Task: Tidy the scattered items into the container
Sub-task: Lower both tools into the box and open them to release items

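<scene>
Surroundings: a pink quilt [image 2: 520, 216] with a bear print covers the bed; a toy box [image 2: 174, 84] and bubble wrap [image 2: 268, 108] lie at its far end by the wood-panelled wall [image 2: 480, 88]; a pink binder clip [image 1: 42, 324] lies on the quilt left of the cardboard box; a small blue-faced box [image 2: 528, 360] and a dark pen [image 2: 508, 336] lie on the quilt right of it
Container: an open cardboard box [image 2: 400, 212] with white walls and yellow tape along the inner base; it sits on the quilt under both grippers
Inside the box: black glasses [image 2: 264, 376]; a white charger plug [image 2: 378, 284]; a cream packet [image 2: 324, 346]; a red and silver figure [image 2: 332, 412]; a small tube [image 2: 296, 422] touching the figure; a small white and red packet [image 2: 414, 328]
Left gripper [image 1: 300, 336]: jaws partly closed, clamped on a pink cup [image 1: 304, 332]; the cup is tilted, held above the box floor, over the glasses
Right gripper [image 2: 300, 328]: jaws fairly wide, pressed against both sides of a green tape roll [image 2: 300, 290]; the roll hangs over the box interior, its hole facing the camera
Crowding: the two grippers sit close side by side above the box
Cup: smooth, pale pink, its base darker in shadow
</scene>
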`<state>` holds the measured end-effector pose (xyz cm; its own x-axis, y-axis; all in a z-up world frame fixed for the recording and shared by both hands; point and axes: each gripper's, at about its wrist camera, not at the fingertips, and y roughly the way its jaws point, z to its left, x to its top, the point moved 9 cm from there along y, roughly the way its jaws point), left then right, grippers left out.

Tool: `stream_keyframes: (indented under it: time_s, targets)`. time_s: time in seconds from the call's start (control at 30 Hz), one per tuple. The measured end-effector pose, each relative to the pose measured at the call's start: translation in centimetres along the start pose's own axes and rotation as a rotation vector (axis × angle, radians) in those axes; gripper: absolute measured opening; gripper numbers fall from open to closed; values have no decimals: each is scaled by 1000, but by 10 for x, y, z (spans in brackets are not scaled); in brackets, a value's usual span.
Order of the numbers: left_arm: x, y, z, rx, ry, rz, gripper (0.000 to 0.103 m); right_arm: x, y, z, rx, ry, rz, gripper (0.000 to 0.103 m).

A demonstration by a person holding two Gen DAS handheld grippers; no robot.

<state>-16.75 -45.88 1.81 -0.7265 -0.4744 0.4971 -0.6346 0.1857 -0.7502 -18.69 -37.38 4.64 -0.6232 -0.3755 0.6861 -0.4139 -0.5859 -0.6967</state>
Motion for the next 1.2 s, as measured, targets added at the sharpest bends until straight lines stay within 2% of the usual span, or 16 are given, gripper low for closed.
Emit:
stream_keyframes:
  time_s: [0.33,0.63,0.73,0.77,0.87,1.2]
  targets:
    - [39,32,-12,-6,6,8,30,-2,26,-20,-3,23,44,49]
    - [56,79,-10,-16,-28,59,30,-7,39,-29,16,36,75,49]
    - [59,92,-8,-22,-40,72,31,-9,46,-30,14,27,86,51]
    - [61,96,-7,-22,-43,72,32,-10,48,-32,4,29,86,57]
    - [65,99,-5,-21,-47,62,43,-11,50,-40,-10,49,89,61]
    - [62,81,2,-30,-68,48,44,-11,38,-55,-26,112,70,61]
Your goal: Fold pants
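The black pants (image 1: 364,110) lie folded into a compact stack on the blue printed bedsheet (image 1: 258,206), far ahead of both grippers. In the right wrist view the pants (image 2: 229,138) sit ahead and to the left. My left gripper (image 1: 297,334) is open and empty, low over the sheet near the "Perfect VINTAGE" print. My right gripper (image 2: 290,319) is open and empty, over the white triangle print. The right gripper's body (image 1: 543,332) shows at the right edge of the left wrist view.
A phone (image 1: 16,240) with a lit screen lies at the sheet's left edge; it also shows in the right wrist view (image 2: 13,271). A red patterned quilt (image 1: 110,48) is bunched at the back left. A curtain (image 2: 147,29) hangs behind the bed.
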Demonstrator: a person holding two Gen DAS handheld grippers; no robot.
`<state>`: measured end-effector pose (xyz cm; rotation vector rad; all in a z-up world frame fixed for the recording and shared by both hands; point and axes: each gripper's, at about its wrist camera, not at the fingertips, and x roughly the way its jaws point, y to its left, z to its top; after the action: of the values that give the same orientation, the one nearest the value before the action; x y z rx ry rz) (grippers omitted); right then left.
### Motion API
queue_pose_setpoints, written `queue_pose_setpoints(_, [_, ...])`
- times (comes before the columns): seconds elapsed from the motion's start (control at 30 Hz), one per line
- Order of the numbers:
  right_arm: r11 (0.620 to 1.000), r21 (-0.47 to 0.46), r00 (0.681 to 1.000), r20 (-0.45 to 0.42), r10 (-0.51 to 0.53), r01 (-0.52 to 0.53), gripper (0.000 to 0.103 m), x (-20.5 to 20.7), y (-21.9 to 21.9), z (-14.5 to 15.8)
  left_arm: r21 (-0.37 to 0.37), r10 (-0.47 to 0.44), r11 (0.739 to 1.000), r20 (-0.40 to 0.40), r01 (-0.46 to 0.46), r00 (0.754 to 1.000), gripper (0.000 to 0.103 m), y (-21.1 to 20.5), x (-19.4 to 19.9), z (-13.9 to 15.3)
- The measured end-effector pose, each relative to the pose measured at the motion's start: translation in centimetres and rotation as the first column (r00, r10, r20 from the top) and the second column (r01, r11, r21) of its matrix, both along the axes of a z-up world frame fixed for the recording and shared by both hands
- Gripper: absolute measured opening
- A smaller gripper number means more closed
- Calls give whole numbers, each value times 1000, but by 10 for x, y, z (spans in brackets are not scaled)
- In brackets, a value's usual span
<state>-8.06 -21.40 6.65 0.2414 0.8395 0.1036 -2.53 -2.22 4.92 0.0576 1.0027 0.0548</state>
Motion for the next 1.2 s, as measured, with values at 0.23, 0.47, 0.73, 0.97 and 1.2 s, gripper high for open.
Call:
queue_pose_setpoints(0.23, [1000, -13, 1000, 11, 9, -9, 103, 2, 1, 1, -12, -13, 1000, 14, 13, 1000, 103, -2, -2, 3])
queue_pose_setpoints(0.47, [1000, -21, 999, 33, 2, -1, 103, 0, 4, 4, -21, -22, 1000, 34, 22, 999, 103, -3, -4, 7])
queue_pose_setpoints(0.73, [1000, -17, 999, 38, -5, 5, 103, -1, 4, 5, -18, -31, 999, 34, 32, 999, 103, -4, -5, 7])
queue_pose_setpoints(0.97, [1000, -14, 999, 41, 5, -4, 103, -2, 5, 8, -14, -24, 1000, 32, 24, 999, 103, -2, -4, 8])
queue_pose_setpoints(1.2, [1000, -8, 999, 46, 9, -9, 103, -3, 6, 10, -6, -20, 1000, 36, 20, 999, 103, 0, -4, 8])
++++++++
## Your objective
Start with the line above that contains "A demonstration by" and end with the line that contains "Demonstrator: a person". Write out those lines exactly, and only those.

## Expected output
A demonstration by a person holding two Gen DAS handheld grippers; no robot.

<state>-16.75 -45.88 1.81 -0.7265 -0.4744 0.4971 -0.6346 0.1857 -0.7502 -18.69 -37.38 4.64 -0.6232 -0.3755 0.6861 -0.4139 -0.5859 -0.6967</state>
Motion for the next 1.2 s, as measured, targets added at the sharpest bends until straight lines stay within 2% of the usual span, or 16 are given, gripper low for closed.
Emit:
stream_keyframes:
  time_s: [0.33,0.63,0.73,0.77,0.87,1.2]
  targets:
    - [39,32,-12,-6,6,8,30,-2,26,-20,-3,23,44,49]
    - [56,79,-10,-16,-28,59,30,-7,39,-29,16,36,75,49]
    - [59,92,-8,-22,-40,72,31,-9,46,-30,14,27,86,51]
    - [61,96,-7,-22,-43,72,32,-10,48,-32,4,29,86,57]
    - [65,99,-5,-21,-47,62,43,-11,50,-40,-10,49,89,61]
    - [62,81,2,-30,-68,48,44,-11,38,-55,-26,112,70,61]
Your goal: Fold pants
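The black pants (image 1: 364,110) lie folded into a compact stack on the blue printed bedsheet (image 1: 258,206), far ahead of both grippers. In the right wrist view the pants (image 2: 229,138) sit ahead and to the left. My left gripper (image 1: 297,334) is open and empty, low over the sheet near the "Perfect VINTAGE" print. My right gripper (image 2: 290,319) is open and empty, over the white triangle print. The right gripper's body (image 1: 543,332) shows at the right edge of the left wrist view.
A phone (image 1: 16,240) with a lit screen lies at the sheet's left edge; it also shows in the right wrist view (image 2: 13,271). A red patterned quilt (image 1: 110,48) is bunched at the back left. A curtain (image 2: 147,29) hangs behind the bed.
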Demonstrator: a person holding two Gen DAS handheld grippers; no robot.

The response is finished.